Prohibited and permitted products


During the initial rehabilitation period (8-15 weeks), the following products are recommended:

  • Dietary wheat bread (stale), crackers.
  • Soups (cereals, vegetables, but without cabbage).
  • Meat (tendons and cartilage are first removed and skin removed) - veal, chicken and beef.
  • Fish – pike perch, pike, hake, carp, bream, carp.
  • Eggs (1 piece per day, soft-boiled or steam omelet).
  • In small quantities milk, kefir, cottage cheese, mild cheese.
  • Boiled vegetables (potatoes, pumpkin, zucchini, cauliflower, carrots).
  • Fruits and berries (except coarse fiber). Compotes and jellies are made from them.
  • Viscous porridges, casseroles made from rice, buckwheat, oatmeal, finely chopped pasta.
  • You can add olive or sunflower oil little by little, up to 10g of butter.
  • Drinks – tea with milk, diluted vegetable and unsweetened fruit juices, rosehip decoction.

Prohibited products include:

  • Pastries and sweets.
  • Spices, seasonings, sauces, mayonnaise.
  • Marinades, pickles, preserves.
  • Fried and smoked food.
  • Fast food.
  • Canned food.
  • Alcohol.
  • Cocoa, coffee, carbonated drinks.
  • Cabbage, radish, radish, sorrel, spinach, onion.
  • Fruits and berries with rough skin.

After 3-4 months after consultation with your doctor, you can include the following products:

  • Rye bread, unsweetened cookies.
  • Cabbage soup, borscht, beetroot soup, low-fat broth.
  • Turkey, rabbit meat.
  • Sauerkraut, sour cabbage, greens, tomatoes, cucumbers, green peas.
  • A little bit of jam, marmalade, sugar, honey.
  • Curdled milk, yogurt.
  • Sour cream and spice sauces.

Menu for the first week


Surgeries on the stomach are difficult for the body to tolerate, because this organ performs a number of functions. So, for example, the first rule of the diet after removal of a polyp in the stomach is fasting and gradually increasing the volume of portions. After resection, the patient is fed through a tube with nutrient solutions for 1-2 days. Glucose solutions, saline, and amino acids are also administered intravenously. After examination by a doctor and control tests, from the third day you can give broth and rosehip decoction in small portions.

From the fourth day, slimy porridges, curd and fish purees are prescribed, from the sixth day - vegetable purees and eggs (1 serving no more than 50g). From the 8th day, the serving volume is already 150-200, on the 10th day – up to 400 ml.
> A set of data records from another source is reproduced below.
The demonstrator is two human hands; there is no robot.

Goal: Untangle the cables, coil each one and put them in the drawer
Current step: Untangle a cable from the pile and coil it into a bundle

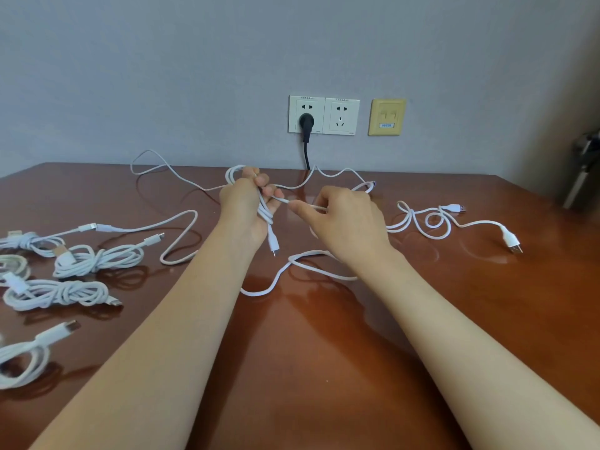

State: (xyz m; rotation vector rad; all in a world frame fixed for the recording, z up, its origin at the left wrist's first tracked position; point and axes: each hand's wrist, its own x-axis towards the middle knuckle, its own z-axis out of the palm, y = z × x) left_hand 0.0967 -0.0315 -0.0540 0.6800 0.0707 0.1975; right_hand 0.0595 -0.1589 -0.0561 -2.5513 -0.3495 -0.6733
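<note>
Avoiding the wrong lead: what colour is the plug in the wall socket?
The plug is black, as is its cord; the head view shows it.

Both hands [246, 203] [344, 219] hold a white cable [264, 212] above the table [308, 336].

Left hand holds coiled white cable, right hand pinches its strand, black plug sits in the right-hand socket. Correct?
No: head view shows the black plug in the left-hand socket. The left hand holds coiled white cable, the right hand pinches its strand.
</note>
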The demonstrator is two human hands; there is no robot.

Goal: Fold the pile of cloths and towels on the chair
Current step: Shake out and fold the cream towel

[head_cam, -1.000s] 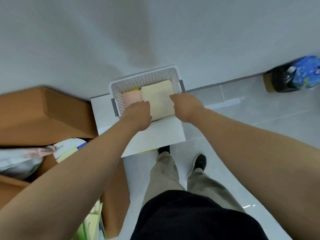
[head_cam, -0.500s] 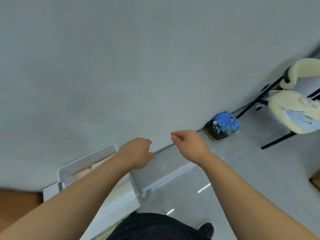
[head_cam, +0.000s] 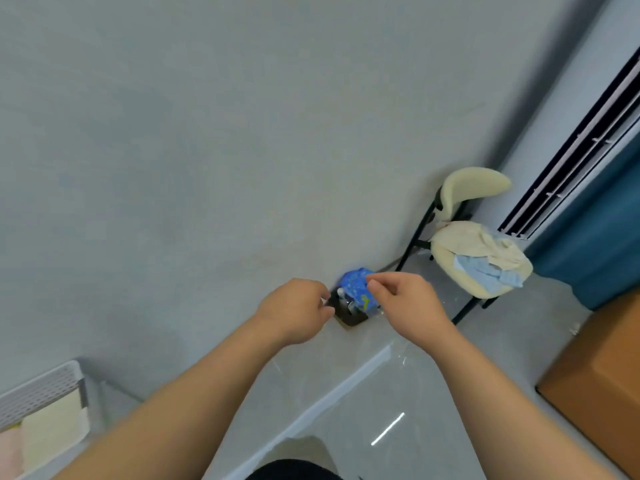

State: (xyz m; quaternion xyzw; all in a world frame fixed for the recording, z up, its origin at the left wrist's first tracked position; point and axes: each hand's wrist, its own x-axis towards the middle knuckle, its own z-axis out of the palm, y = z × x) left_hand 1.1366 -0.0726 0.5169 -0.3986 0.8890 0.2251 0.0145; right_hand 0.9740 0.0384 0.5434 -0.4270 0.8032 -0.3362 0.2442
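A grey wall [head_cam: 207, 133] fills most of our view, with pale glossy floor [head_cam: 485, 358] below it. On the right hang a blue curtain [head_cam: 595, 244] and, nearer us, a cardboard box [head_cam: 602, 382]. The cream chair [head_cam: 474, 185] stands against the wall beside the curtain, and the pile of cloths [head_cam: 485, 251], cream and light blue, lies unfolded on its seat. At lower left a white basket [head_cam: 41, 382] holds folded towels [head_cam: 52, 431]. Our left hand [head_cam: 294, 311] and right hand [head_cam: 408, 306] hover mid-air, fingers loosely curled, holding nothing, well apart from the chair. Between them a blue packet [head_cam: 356, 285] sits by the wall.
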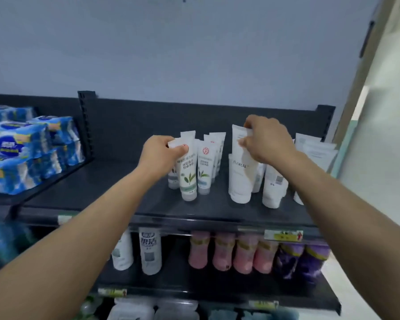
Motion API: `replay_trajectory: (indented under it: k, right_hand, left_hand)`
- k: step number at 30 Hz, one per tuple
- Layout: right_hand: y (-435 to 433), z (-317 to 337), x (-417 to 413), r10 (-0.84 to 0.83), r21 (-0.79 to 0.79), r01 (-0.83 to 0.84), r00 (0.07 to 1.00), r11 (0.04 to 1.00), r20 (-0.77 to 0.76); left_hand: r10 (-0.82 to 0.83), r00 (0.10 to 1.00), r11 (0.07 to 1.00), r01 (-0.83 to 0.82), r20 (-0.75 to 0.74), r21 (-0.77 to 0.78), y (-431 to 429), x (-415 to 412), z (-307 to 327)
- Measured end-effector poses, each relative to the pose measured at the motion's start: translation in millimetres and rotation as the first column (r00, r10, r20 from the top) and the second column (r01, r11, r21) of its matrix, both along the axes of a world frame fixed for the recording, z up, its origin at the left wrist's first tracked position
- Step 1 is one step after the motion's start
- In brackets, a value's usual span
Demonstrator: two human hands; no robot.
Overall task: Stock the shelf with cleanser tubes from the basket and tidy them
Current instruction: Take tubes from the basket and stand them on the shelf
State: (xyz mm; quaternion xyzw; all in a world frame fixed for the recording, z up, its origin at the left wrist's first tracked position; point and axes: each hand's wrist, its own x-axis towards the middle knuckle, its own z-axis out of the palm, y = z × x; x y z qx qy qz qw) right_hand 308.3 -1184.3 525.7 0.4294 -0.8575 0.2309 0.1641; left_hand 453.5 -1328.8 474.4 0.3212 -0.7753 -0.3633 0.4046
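White tubes stand on the dark shelf (116, 192). The left hand (158, 155) pinches a leaf tube (188, 172); the right hand (267, 139) grips a taller tube (240, 146), far right. Best set each upright, label forward. No basket is visible.

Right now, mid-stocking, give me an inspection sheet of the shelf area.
Surface: dark top shelf, bare at left front.
Job's things: green-leaf tubes clustered centre, standing cap-down; white tubes to their right, one marked FLORAL; basket not in view.
Clutter: blue tissue packs on the neighbouring shelf at left.
Hands: left hand grips a green-leaf tube's top; right hand pinches a white tube's top.
Cables: nothing seen.
Surroundings: pink bottles, purple bottles and white pouches on the shelf below; pale wall behind.
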Motion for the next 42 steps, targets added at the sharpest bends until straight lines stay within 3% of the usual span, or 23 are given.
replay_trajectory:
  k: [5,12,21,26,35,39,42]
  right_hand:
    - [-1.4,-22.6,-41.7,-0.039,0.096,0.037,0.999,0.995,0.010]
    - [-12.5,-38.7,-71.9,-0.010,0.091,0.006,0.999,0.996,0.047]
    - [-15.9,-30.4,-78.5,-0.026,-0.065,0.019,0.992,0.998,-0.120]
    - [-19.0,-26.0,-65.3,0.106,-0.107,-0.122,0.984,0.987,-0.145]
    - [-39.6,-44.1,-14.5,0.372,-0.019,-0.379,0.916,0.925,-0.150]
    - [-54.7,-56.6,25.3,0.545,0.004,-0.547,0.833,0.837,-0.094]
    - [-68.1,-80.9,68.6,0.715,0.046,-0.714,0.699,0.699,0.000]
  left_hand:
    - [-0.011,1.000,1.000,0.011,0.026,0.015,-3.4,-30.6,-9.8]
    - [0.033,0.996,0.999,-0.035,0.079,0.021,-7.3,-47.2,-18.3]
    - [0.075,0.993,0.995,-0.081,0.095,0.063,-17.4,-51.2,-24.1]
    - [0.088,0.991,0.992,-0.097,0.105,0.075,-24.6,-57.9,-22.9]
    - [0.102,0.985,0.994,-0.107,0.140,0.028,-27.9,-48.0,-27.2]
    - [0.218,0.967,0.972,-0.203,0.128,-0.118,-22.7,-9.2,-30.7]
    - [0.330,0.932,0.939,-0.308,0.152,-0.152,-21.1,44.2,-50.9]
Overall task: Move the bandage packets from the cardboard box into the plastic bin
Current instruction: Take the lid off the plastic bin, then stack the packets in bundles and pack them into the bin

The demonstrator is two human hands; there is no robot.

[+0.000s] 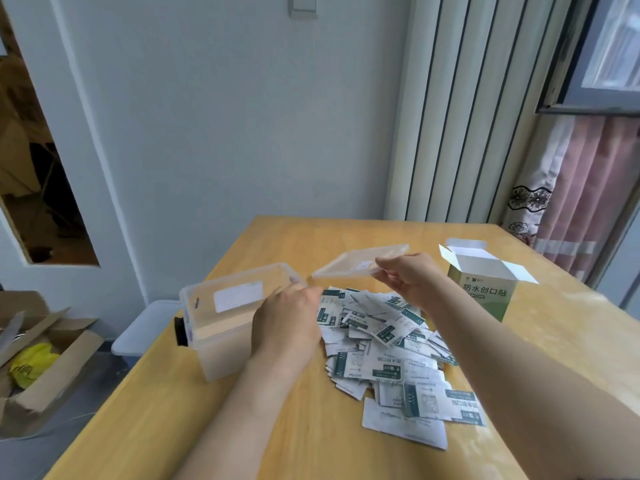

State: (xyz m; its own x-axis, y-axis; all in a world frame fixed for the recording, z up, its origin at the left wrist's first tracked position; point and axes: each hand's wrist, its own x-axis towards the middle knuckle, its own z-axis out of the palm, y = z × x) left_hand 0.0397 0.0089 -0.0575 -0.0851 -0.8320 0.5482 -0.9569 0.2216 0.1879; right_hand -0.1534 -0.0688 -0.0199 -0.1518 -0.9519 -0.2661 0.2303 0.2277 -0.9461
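One translucent plastic bin (221, 320), one clear flat plastic lid (353, 265), one open green-and-white cardboard box (485, 285) and a heap of white-and-green bandage packets (388, 351) too many to count.

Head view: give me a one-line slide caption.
Both hands lift the clear lid off the plastic bin; bandage packets lie heaped on the table beside the opened cardboard box.

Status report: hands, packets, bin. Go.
Right hand holds lid aloft; left hand at bin. Packets piled on table. Bin open.
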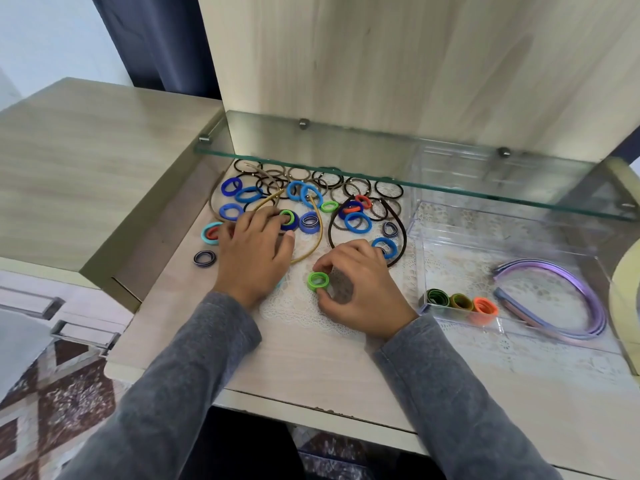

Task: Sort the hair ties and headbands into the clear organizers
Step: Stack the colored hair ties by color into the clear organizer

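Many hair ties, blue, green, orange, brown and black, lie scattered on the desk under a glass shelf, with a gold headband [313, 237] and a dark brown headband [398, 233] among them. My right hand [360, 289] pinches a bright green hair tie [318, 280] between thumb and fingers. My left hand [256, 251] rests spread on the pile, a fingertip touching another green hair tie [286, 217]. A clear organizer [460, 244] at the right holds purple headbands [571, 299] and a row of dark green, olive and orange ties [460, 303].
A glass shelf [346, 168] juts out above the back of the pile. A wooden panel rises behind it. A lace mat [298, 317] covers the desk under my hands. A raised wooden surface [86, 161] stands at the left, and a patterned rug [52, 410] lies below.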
Table 1. Indicative menu for the week

Day of the week Diet
1st For breakfast: a glass of kefir, an apple without peel.
For lunch: fish broth (120g), stewed meatballs (120g).
For an afternoon snack: weakly brewed tea, low-fat cottage cheese (140g).
For dinner: stew with vegetables (140g), low-fat yogurt (200g)
2nd For breakfast: oatmeal with banana (180g), herbal tea.
For lunch: meat broth (120g), boiled chicken meat (100g), carrot puree (80g).
For an afternoon snack: rosehip decoction, crackers (80g).
For dinner: mashed potatoes (100g), beef cutlet (100g)
3rd For breakfast: rice porridge with berries (180g).
For lunch: vegetable soup (200g), steamed meat (100g).
For afternoon snack: fruit compote, cottage cheese (100g).
For dinner: rice with vegetables (180g)
4th For breakfast: rice porridge (100g), boiled meat (80g).
For lunch: soup with cereal (180g), meatballs (100g).
For afternoon snack: baked apples (140g).
For dinner: carrot puree (140g), meatballs (120g)
5th For breakfast: vegetable puree (140g), steamed chicken (80g).
For lunch: soup with rice (180g), meat ball (100g).
For an afternoon snack: fruit mousse (120g), kefir.
For dinner: mashed potatoes (120g), boiled beef (100g)
6th For breakfast: oatmeal with fruit (180g).
For lunch: noodle soup (200g), steamed cutlet (100g).
For an afternoon snack: cottage cheese (120g), rosehip decoction.
For dinner: baked pumpkin (120g), meatballs (120g)
7th For breakfast: buckwheat porridge (100g), boiled meat (80g).
For lunch: puree soup with vegetables (200g), boiled fish (100g).
For an afternoon snack: yogurt, a slice of bread (80g).
For dinner: pumpkin puree (100g), stewed fish (100g)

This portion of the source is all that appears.